New research offers a hard link between reforestation of marginal, degraded, or abandoned agricultural land and significant benefits in water quality.
This relationship, argues Arturo Keller, a professor of environmental biogeochemistry at the University of California, Santa Barbara, lends itself toward a program that incentivizes facilities that discharge pollutants, and local farmers to plant trees for water quality credits.
The more naturally verdant an area is, the more likely it will contribute to the general health of the habitats and the organisms in and around it. Sometimes, though, tracing these qualities to specific benefits can be a challenge.
“While we have intuitively known that reforestation can be a very positive action, to date, determining how much bang for your buck you can get in terms of water quality has not been reliably quantified,” says Keller, lead author of the study in PLOS ONE and a faculty member in the Bren School of Environmental Science & Management. “Here we present an approach for identifying areas where reforestation will be most effective for improving water quality, using a widely available USDA model and data sets that anyone can access.”
Runoff and dead zones
For this study, Keller and coauthor Jessica Fox, from the Electric Power Research Institute (EPRI), focused on a section of America’s bread basket—the Ohio River Basin, more than a third of which is engaged in agriculture, and a water source for millions of people.
Importantly, the entire basin, along with five other major river basins, drains into the Gulf of Mexico via the Lower Mississippi River Basin. Nutrients—in particular, nitrogen, and phosphorus—transported via runoff mainly from farms and other agricultural operations all flow into the Gulf, creating a massive algae bloom and subsequent oxygen-free “dead zone” in the summer months that threatens or kills marine life within its boundaries.

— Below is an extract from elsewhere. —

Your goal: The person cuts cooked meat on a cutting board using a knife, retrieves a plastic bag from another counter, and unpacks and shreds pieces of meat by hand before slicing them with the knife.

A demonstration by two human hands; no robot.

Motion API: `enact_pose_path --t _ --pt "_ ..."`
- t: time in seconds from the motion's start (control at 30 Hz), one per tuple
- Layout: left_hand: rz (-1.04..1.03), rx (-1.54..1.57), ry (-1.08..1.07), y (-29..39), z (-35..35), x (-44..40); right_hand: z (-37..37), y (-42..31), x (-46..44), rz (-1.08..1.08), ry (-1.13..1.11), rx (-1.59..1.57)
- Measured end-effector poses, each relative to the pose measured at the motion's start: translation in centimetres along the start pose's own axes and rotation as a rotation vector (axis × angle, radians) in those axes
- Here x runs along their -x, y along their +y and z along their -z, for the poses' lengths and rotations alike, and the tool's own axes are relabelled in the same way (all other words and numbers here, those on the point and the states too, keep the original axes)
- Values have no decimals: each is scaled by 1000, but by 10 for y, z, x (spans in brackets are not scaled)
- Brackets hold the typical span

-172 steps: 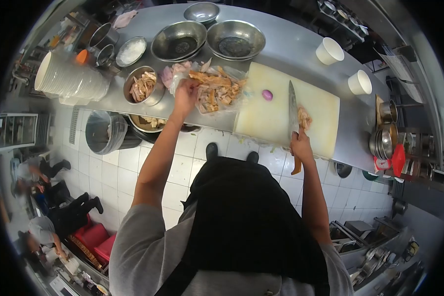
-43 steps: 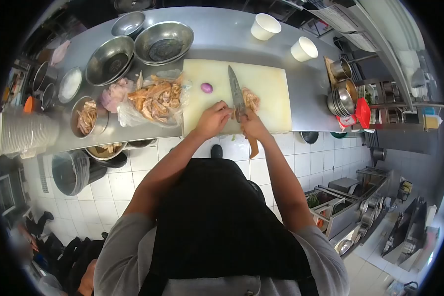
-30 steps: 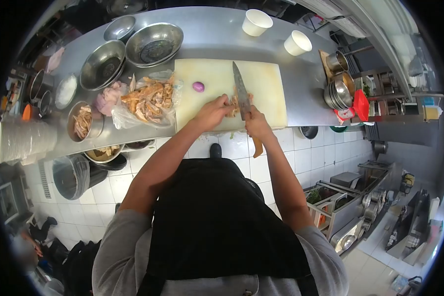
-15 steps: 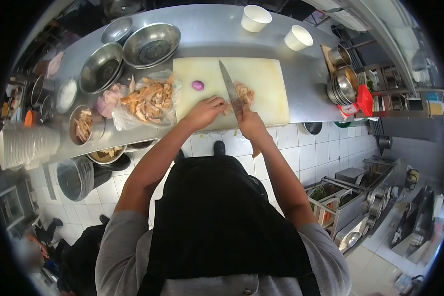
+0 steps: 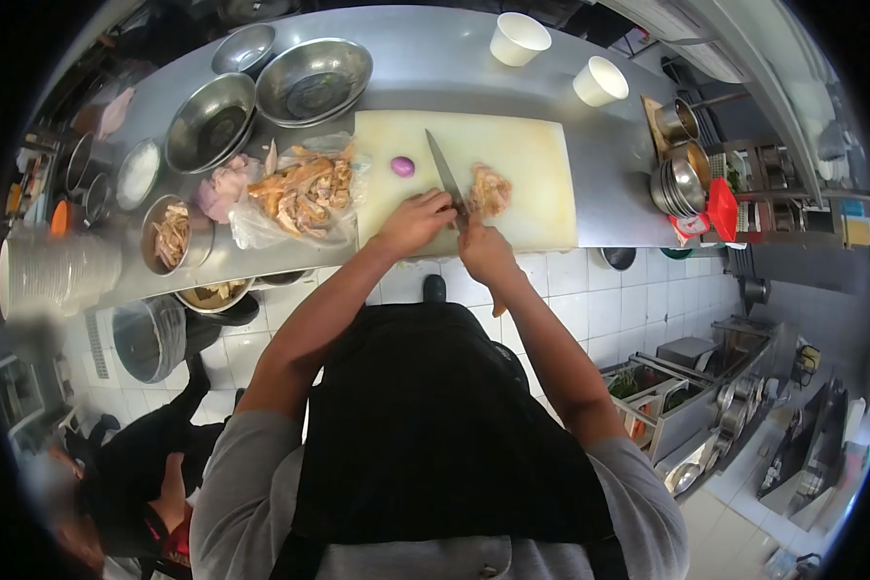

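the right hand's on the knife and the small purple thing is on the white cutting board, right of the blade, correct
Not quite: the head view shows the small purple thing left of the knife blade. It is on the white cutting board, and the right hand does hold the knife.

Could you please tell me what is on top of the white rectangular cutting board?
A small purple onion-like oval and a heap of chopped brownish meat. The right hand holds a long steel knife there; whatever lies under the left hand is covered.
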State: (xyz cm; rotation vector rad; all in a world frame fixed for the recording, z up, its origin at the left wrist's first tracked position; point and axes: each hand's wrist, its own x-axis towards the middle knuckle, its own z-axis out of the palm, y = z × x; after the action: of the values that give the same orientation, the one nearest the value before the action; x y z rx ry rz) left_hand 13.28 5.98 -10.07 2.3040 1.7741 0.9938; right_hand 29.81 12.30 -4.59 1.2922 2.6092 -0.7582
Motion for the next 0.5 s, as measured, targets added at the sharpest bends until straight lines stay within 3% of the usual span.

The National Oceanic and Atmospheric Administration has predicted that the dead zone this summer could encompass a 7,829-square-mile area, one of the largest Gulf of Mexico dead zones on record.
According to the study, marginal croplands—lands with low agricultural value due to conditions such as poor soil quality, inadequate water supply, and slopes that render farming difficult—when planted with trees could be used not only to store carbon, but also to substantially reduce the movement of nitrogen, phosphorus, and sediments from land to streams and rivers.
“Trees retain soil and sediments almost completely, compared to open fields, and take up the available nitrogen and phosphorus, as well as store carbon,” says Keller, whose primary expertise lies in water quality management at the watershed level and the fate and transport of pollutants in the environment. “Quantifying these effects can now be used to give tradable credits for improving water quality.”
Additionally, according to Keller, reforestation of marginal croplands also increases biodiversity, provides habitat, and can be used economically by sustainably harvesting the timber—all without sacrificing prime agricultural value. Ideal candidates for reforestation are croplands on hill slopes that have poor soil infiltration, yet are close to a receiving water body.
The Ohio River Basin is also the location of the world’s largest water quality trading program. Administered by EPRI, the Ohio River Basin Water Quality Trading Project is a market-based approach to achieving better water quality by issuing permits to discharging facilities and requiring them to meet nutrient limits. Facilities can earn credit for these permits by paying local farmers to employ practices such as reducing fertilizer use, preventing manure from washing into streams, or planting trees by streams to help reduce runoff. The nutrient reductions can be used as credits to help the facilities meet permit requirements.
According to the study, approximately 10 percent of the current cropland in the Ohio River Basin region was identified as a high priority for reforestation.
“If this area was converted from marginal cropland to healthy forests, there would be the potential to avoid 60 million kilograms of nitrogen and two million kilograms of phosphorus from reaching the streams and rivers of the northern Ohio River Basin,” Keller says. “That’s on the order of a 12 percent decrease in total nitrogen, and a 5 percent decrease for total phosphorus for the entire basin, which drains to the Gulf of Mexico.”
While the results might differ for projects with varying local conditions, the potential for reducing nutrient loading demonstrated in the study, the ancillary benefits to the environment and economy, and the low impact to prime agricultural cropland together make this approach worth considering for managing water quality in waterways throughout the world, he says.